The ice in his shoulder wound had receded to a few stubborn crystals embedded deep. She worked at them carefully, using her fingers now to direct the heated water precisely where it needed to go. Each touch made the warmth in her chest pulse harder, reaching through her hands toward him.
"Karse claimed me," she said, needing him to know though not sure why. "Said I belonged to him because I freed him from chains."
Eliam's laugh was dark, unamused. "The Drak can claim whatever he wishes. It doesn't make it true."
Would now be the moment to tell him what else had happened with Karse?

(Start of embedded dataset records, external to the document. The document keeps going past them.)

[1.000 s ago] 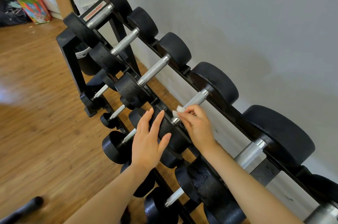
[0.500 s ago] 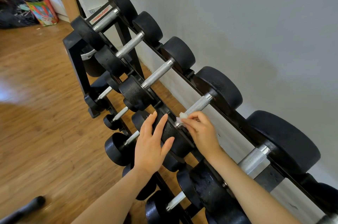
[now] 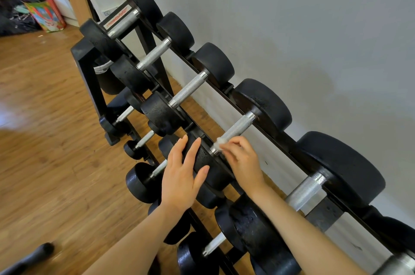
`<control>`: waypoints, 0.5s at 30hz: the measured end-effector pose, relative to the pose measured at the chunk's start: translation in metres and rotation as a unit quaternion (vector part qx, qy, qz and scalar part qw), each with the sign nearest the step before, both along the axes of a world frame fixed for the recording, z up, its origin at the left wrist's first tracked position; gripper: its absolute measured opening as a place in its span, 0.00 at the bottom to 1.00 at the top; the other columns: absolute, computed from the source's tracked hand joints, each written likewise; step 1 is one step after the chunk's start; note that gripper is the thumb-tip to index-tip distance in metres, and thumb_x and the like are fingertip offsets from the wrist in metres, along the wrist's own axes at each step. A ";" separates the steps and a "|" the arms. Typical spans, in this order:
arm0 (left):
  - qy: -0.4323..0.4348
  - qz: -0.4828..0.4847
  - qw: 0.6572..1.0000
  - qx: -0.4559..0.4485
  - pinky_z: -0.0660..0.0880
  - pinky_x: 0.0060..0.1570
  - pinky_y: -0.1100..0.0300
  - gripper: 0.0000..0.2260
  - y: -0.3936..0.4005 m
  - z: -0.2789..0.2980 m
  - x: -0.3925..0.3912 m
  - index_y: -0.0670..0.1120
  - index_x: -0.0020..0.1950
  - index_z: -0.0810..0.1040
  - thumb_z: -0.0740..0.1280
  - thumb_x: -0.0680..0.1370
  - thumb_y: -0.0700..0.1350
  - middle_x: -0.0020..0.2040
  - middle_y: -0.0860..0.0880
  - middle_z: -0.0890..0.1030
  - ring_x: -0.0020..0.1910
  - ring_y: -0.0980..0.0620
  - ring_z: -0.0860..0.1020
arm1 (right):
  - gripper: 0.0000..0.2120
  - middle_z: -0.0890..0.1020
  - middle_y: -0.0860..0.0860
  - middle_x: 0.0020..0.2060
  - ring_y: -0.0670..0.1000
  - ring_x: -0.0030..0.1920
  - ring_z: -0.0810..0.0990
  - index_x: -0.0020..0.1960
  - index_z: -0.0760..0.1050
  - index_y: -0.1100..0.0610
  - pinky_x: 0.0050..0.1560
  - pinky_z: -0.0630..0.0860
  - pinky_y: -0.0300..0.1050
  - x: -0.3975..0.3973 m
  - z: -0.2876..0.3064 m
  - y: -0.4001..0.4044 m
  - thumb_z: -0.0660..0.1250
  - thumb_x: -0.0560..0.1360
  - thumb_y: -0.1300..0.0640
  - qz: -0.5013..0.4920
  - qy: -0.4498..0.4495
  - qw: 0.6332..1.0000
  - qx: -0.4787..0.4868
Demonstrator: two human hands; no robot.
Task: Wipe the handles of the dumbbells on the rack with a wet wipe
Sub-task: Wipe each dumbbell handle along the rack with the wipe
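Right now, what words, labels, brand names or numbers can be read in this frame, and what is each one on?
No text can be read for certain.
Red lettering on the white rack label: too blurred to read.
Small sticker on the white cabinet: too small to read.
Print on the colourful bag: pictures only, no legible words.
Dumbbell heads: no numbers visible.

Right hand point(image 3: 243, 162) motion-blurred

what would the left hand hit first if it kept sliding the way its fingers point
The left hand already rests on a dumbbell weight; straight ahead, probably the next weight up the rack, though depth is unclear.
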State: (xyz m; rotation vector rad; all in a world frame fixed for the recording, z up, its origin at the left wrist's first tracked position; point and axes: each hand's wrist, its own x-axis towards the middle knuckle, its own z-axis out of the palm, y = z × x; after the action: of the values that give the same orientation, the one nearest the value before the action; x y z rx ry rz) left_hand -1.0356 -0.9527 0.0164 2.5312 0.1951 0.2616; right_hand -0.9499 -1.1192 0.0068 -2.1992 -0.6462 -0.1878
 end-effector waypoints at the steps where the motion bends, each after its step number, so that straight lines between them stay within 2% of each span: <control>1: 0.001 0.001 1.000 0.000 0.61 0.67 0.52 0.28 0.000 0.000 0.000 0.57 0.78 0.55 0.53 0.79 0.62 0.77 0.48 0.58 0.76 0.47 0.58 | 0.10 0.76 0.50 0.49 0.48 0.49 0.76 0.54 0.80 0.58 0.48 0.79 0.44 -0.001 0.000 0.001 0.65 0.77 0.55 0.027 0.010 1.000 -0.011; 4: 0.003 0.001 1.000 0.000 0.62 0.67 0.52 0.28 0.000 0.001 0.001 0.58 0.78 0.54 0.53 0.79 0.62 0.77 0.48 0.58 0.76 0.46 0.58 | 0.09 0.76 0.49 0.49 0.47 0.49 0.77 0.54 0.80 0.57 0.48 0.79 0.44 0.002 -0.001 0.000 0.66 0.76 0.56 0.041 0.003 0.999 -0.027; 8: 0.000 0.000 1.000 -0.001 0.60 0.68 0.54 0.28 0.000 0.001 0.000 0.59 0.78 0.53 0.52 0.79 0.63 0.78 0.49 0.57 0.76 0.48 0.57 | 0.07 0.75 0.45 0.49 0.44 0.49 0.76 0.52 0.82 0.58 0.49 0.79 0.42 0.004 -0.004 -0.005 0.70 0.74 0.62 -0.058 0.002 0.998 0.034; 10: -0.003 0.000 1.000 -0.001 0.59 0.67 0.55 0.28 -0.001 0.001 0.000 0.58 0.78 0.53 0.52 0.79 0.62 0.78 0.48 0.58 0.76 0.49 0.56 | 0.08 0.75 0.44 0.48 0.44 0.49 0.76 0.52 0.82 0.58 0.50 0.78 0.40 0.001 -0.004 -0.004 0.70 0.74 0.65 -0.045 0.022 0.998 0.039; 13: -0.004 0.002 1.000 0.001 0.59 0.68 0.54 0.28 -0.001 0.000 0.000 0.57 0.78 0.54 0.52 0.79 0.62 0.78 0.48 0.58 0.76 0.48 0.57 | 0.06 0.76 0.46 0.47 0.44 0.49 0.76 0.51 0.82 0.57 0.50 0.77 0.39 -0.005 -0.002 -0.003 0.70 0.75 0.63 0.015 0.080 0.996 0.032; 15: -0.007 0.000 1.000 -0.002 0.60 0.67 0.53 0.27 -0.001 0.000 0.000 0.58 0.78 0.54 0.52 0.81 0.63 0.78 0.48 0.57 0.76 0.48 0.56 | 0.06 0.76 0.47 0.46 0.45 0.49 0.77 0.51 0.82 0.58 0.50 0.78 0.40 -0.003 -0.002 -0.004 0.70 0.74 0.63 0.012 0.092 0.995 0.039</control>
State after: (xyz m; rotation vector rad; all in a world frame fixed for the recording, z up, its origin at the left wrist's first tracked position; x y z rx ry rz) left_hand -1.0358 -0.9541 0.0162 2.5252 0.1898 0.2781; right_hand -0.9533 -1.1230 0.0051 -2.1035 -0.5520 0.0033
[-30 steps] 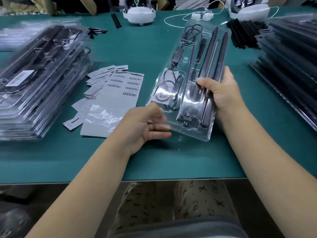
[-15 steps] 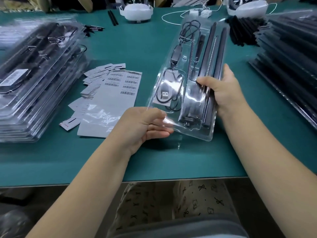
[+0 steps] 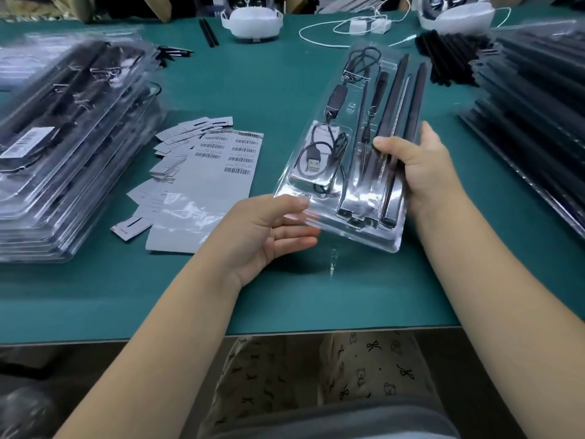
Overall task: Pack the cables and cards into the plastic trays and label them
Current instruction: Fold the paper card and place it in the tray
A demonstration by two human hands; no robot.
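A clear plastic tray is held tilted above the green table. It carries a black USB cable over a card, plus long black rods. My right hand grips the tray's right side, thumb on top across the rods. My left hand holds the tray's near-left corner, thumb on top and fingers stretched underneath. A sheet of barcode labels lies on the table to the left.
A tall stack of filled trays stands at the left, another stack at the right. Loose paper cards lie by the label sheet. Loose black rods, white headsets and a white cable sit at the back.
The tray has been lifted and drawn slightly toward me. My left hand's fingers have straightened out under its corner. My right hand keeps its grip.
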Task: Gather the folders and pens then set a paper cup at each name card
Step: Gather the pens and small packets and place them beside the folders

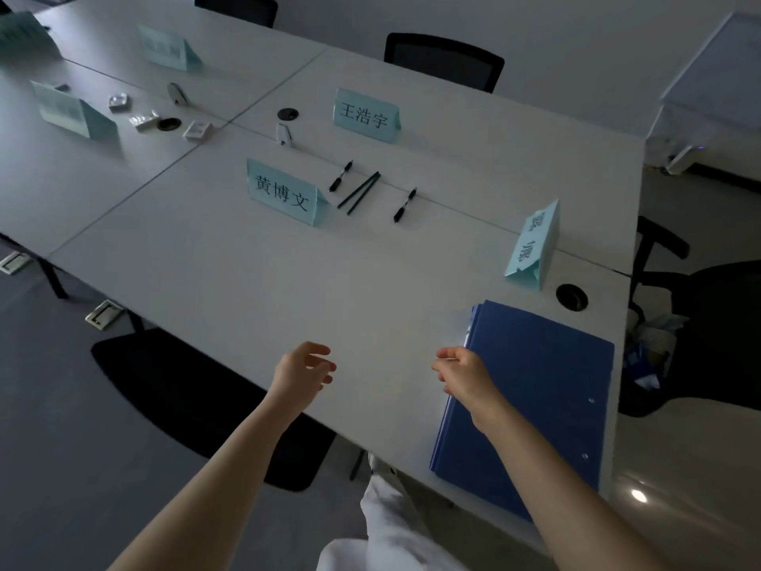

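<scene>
Right hand (463,375) at blue folders' (531,393) left edge, fingers curled, possibly touching; left hand (302,370) fingers loosely apart above worktop (247,282).

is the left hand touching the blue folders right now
Apart. The head view shows the left hand hovering with bare white table between it and the blue folders; only the right hand is at their left edge.

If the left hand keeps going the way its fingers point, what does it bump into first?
Probably the right hand. The left hand points right across bare table; the blue folders lie just beyond. Depth is uncertain.
</scene>
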Tool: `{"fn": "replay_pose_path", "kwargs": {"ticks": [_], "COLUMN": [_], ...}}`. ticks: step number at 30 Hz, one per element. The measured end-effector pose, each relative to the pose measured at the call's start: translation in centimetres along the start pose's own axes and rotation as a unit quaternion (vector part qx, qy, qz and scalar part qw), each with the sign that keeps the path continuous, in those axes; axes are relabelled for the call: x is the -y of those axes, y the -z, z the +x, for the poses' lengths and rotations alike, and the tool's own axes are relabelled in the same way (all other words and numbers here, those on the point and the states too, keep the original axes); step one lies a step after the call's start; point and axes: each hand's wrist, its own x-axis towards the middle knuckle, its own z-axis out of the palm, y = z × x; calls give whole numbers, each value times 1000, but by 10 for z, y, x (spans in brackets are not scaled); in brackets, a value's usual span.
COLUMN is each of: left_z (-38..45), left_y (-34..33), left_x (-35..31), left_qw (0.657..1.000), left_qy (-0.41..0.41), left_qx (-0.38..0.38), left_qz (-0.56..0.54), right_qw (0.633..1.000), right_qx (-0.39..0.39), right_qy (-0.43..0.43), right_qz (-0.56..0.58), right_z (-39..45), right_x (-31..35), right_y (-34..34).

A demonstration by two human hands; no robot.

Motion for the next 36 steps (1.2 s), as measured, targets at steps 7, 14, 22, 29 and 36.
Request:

The thought of confessing that desperate coupling on the Star Court's terrace made her stomach turn.
Not from shame exactly, but from the knowledge of how it would hurt him—and more confusingly, the certainty that it would hurt him, despite everything.
"The collar," she said instead, her fingers finding the marks it had left on her throat, already bruising dark. "Malachar's collar. It fed on defiance, on anger, on any attempt to fight. It was killing me just for wanting to reach you."
His hand rose from the water, fingers covering hers where they pressed against her throat. The touch was gentle, careful of the bruising, but she felt him trembling—whether from pain or rage, she couldn't tell.
"He'll never touch you again," Eliam said, and there was something final in it, a promise written in blood and thorns.
The last of the ice cracked away from his shoulder wound. The flesh beneath was raw, angry, but no longer infected with winter magic. She moved her attention to the lower wound, the one still seeping steadily.
"This one's deeper," she observed, seeing how the ice had worked its way between his ribs, dangerously close to vital organs.
"I'm aware." His hand dropped back to brace against the stone, and she saw his knuckles go white with the grip.
The warmth in her chest suddenly surged, pushing outward so forcefully she gasped. It wanted out, wanted to flow into him, wanted to heal what winter had broken. Without thinking, she pressed her palm flat against the wound.
The warmth poured through her hand into his flesh like liquid sunlight.